**Exercise instructions**
The reply should be an exact repeat of the listing, with no pictures in it.

**Data provided**

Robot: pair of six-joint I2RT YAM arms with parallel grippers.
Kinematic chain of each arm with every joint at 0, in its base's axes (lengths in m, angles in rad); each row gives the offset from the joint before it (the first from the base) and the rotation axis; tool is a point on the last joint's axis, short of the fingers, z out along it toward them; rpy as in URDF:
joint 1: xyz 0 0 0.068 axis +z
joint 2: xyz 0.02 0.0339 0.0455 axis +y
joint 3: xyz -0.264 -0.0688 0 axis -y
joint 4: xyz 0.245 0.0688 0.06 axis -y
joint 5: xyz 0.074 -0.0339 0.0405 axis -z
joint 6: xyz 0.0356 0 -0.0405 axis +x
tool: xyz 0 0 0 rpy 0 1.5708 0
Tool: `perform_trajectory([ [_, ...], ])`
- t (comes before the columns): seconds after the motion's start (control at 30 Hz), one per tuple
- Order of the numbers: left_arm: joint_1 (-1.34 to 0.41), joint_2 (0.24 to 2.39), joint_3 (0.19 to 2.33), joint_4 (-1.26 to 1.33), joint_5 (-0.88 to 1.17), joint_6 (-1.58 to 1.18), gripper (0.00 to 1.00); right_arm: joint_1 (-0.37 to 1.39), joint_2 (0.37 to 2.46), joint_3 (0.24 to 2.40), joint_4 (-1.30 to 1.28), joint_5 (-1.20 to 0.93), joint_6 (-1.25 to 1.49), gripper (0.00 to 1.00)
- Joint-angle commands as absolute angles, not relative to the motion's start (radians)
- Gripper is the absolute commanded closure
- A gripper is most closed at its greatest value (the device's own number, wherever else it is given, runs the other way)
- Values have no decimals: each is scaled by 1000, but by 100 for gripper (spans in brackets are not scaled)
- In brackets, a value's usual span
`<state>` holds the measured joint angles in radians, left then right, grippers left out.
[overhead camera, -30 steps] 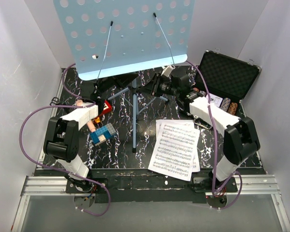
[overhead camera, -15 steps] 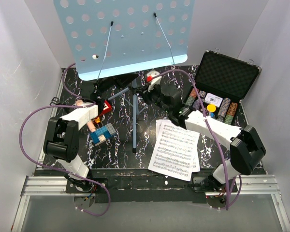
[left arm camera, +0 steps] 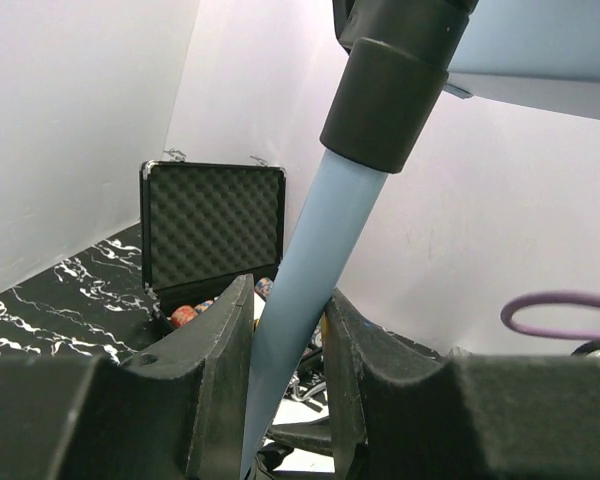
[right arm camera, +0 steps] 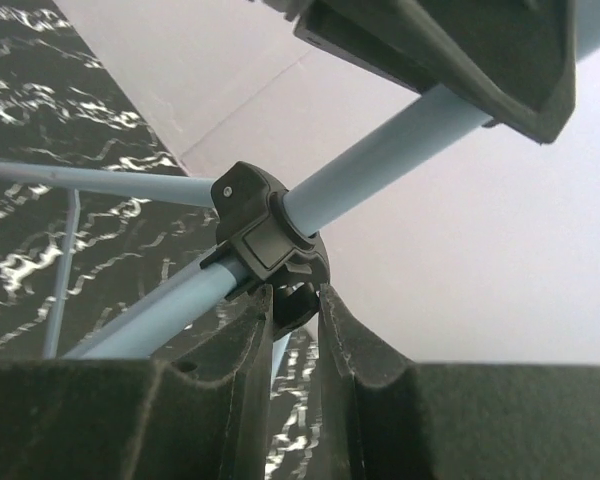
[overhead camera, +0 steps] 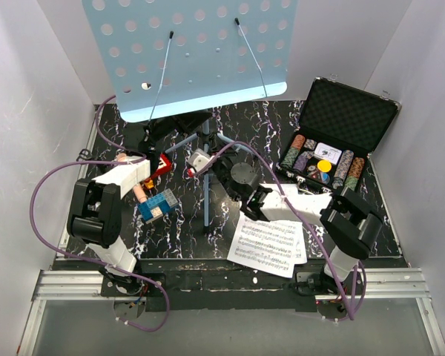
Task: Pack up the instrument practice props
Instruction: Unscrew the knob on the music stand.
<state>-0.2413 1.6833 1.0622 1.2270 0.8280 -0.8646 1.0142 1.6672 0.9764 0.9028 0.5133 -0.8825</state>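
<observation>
The light-blue perforated music stand desk (overhead camera: 200, 52) fills the top of the overhead view, with its pole and tripod legs (overhead camera: 206, 193) below. My left gripper (overhead camera: 162, 141) (left arm camera: 288, 290) is shut on the stand's pale blue pole (left arm camera: 315, 230), just under a black collar (left arm camera: 390, 100). My right gripper (overhead camera: 206, 150) (right arm camera: 295, 292) is at the stand's middle, jaws narrowly open, with the lug of the black clamp (right arm camera: 265, 235) at its fingertips. White sheet-music pages (overhead camera: 271, 237) lie on the table, front right, partly under the right arm.
A black foam-lined case (overhead camera: 352, 111) (left arm camera: 215, 225) stands open at the back right with poker chips (overhead camera: 322, 165) in it. A blue block (overhead camera: 157, 204) and a red object (overhead camera: 162, 165) lie beside the left arm. White walls enclose the table.
My right arm has swung left from beside the case to the stand's clamp, uncovering the poker chips. The left arm and the stand have not moved.
</observation>
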Motion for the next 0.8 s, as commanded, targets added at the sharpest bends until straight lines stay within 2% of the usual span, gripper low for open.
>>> perform_trajectory([
  [0.0, -261, 1692, 1095, 1112, 818, -954, 100, 1014, 1709, 910, 1043, 620, -1179, 99],
  [0.23, -259, 1709, 1091, 1160, 813, -997, 100, 1023, 1689, 851, 1080, 633, -1219, 99],
  [0.37, -261, 1709, 1086, 1149, 798, -980, 100, 1031, 1661, 868, 1099, 719, -1201, 99],
  [0.43, -261, 1707, 1083, 1131, 795, -957, 100, 1037, 1645, 894, 1040, 777, -1166, 84],
  [0.5, -261, 1704, 1081, 1121, 793, -943, 100, 1048, 1617, 928, 970, 845, -1115, 61],
  [0.57, -261, 1707, 1081, 1120, 790, -937, 100, 1055, 1580, 965, 828, 886, -1037, 48],
  [0.63, -261, 1710, 1081, 1118, 790, -933, 100, 1057, 1531, 992, 662, 882, -919, 40],
  [0.77, -261, 1712, 1083, 1112, 792, -928, 100, 1065, 1460, 1037, 448, 859, -726, 30],
])
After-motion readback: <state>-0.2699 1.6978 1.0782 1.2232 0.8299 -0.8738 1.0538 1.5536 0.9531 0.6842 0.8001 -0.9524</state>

**Exercise result**
Robot: pair of six-joint I2RT YAM arms with parallel grippers.
Kinematic chain of each arm with every joint at 0, in its base's axes (lengths in m, angles in rad); each row gives the offset from the joint before it (the first from the base) and the rotation axis; tool is a point on the last joint's axis, short of the fingers, z out along it toward them; rpy as in URDF:
joint 1: xyz 0 0 0.068 axis +z
joint 2: xyz 0.02 0.0339 0.0455 axis +y
joint 3: xyz -0.264 -0.0688 0 axis -y
joint 4: xyz 0.245 0.0688 0.06 axis -y
joint 5: xyz 0.074 -0.0339 0.0405 axis -z
joint 6: xyz 0.0356 0 -0.0405 axis +x
tool: xyz 0 0 0 rpy 0 1.5708 0
Tool: `perform_trajectory([ [_, ...], ])`
- t (comes before the columns): seconds after the motion's start (control at 30 Hz), one per tuple
- Order of the numbers: left_arm: joint_1 (-1.34 to 0.41), joint_2 (0.24 to 2.39), joint_3 (0.19 to 2.33), joint_4 (-1.26 to 1.33), joint_5 (-0.88 to 1.17), joint_6 (-1.58 to 1.18), gripper (0.00 to 1.00); right_arm: joint_1 (-0.37 to 1.39), joint_2 (0.37 to 2.46), joint_3 (0.24 to 2.40), joint_4 (-1.30 to 1.28), joint_5 (-1.20 to 0.93), joint_6 (-1.25 to 1.49), gripper (0.00 to 1.00)
- Joint-angle commands as absolute angles, not relative to the motion's start (radians)
- Gripper is the absolute commanded closure
- A gripper is most closed at its greatest value (the device's own number, wherever else it is given, runs the other way)
- Values have no decimals: each is scaled by 1000, but by 100 for gripper (spans in brackets are not scaled)
- In brackets, a value's usual span
`<state>` holds the measured joint angles in radians, left then right, grippers left out.
[overhead camera, -30 steps] 
[overhead camera, -15 steps] 
[left arm camera, +0 steps] 
[right arm camera, +0 steps] 
[overhead camera, +0 steps] 
Task: Pack up the instrument practice props
Instruction: Unscrew the knob on the music stand.
<state>-0.2413 1.6833 1.0622 1.2270 0.8280 -0.8646 1.0142 1.6672 0.9764 0.9028 0.5133 -0.8825</state>
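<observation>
The light-blue perforated music stand desk (overhead camera: 200, 52) fills the top of the overhead view, with its pole and tripod legs (overhead camera: 206, 193) below. My left gripper (overhead camera: 162, 141) (left arm camera: 288, 290) is shut on the stand's pale blue pole (left arm camera: 315, 230), just under a black collar (left arm camera: 390, 100). My right gripper (overhead camera: 206, 150) (right arm camera: 295, 292) is at the stand's middle, jaws narrowly open, with the lug of the black clamp (right arm camera: 265, 235) at its fingertips. White sheet-music pages (overhead camera: 271, 237) lie on the table, front right, partly under the right arm.
A black foam-lined case (overhead camera: 352, 111) (left arm camera: 215, 225) stands open at the back right with poker chips (overhead camera: 322, 165) in it. A blue block (overhead camera: 157, 204) and a red object (overhead camera: 162, 165) lie beside the left arm. White walls enclose the table.
My right arm has swung left from beside the case to the stand's clamp, uncovering the poker chips. The left arm and the stand have not moved.
</observation>
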Motion for the next 0.8 s, as commanded, targets added at the sharpest bends until straight lines stay within 2% of the usual span, gripper low for open.
>>> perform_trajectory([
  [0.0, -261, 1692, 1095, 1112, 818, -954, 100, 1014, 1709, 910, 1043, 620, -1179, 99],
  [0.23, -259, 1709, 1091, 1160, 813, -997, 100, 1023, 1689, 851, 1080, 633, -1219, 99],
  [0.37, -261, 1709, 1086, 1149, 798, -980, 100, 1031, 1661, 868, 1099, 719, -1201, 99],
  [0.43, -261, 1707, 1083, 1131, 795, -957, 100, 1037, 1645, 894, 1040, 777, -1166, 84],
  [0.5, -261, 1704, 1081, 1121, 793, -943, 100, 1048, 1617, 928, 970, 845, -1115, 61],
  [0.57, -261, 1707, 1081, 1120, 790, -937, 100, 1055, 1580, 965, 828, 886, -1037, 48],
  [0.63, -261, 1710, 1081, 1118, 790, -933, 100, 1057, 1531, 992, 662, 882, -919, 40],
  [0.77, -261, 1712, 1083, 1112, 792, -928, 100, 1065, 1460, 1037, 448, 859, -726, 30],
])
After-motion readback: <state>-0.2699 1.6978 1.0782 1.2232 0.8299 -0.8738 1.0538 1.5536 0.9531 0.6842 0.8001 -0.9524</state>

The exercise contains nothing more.